Question

1. convert: $\frac{11pi}{30}$ into degrees. $\frac{11pi}{30}cdot\frac{180}{pi}$ 10. graph $y = 2^{x - 3}+1$.

Explanation:

Step1: Recall conversion formula

We know that to convert radians to degrees, we use the formula $\text{Degrees}=\text{Radians}\times\frac{180^{\circ}}{\pi}$. Given $\text{Radians}=\frac{11\pi}{30}$, we substitute it into the formula: $\frac{11\pi}{30}\times\frac{180^{\circ}}{\pi}$.

Step2: Simplify the expression

The $\pi$ in the numerator and denominator cancels out. Then, $\frac{11}{30}\times180 = 11\times6=66$. So the angle in degrees is $66^{\circ}$.

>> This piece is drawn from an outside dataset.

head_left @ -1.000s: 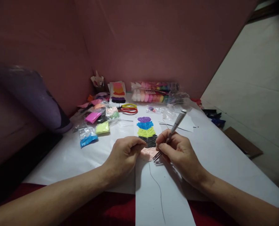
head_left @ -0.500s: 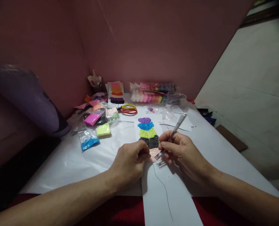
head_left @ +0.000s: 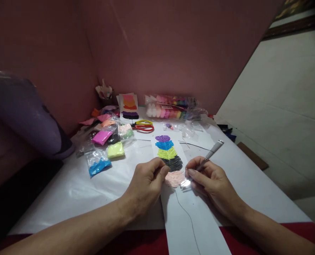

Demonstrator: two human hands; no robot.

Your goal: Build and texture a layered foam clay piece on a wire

Step3: Analyze the exponential - function for graphing

For the function $y = 2^{x - 3}+1$, first consider the parent - function $y = 2^{x}$. The transformation $y = 2^{x - 3}$ is a horizontal shift of the parent - function $y = 2^{x}$ to the right by 3 units. The transformation $y = 2^{x - 3}+1$ is a vertical shift of $y = 2^{x - 3}$ up by 1 unit.

Step4: Find key points

When $x = 3$, $y=2^{3 - 3}+1=2^{0}+1=1 + 1=2$. As $x\to-\infty$, $y = 2^{x - 3}+1\to1$ (since $2^{x - 3}\to0$ as $x\to-\infty$). We can also find other points by choosing values of $x$, for example, when $x = 4$, $y=2^{4 - 3}+1=2 + 1=3$.

Answer:

1. The angle $\frac{11\pi}{30}$ in degrees is $66^{\circ}$.
2. To graph $y = 2^{x - 3}+1$:

• The horizontal asymptote is $y = 1$.
• The point $(3,2)$ lies on the graph.
• As $x$ increases, the function is an exponential growth function shifted 3 units to the right and 1 unit up from the parent - function $y = 2^{x}$.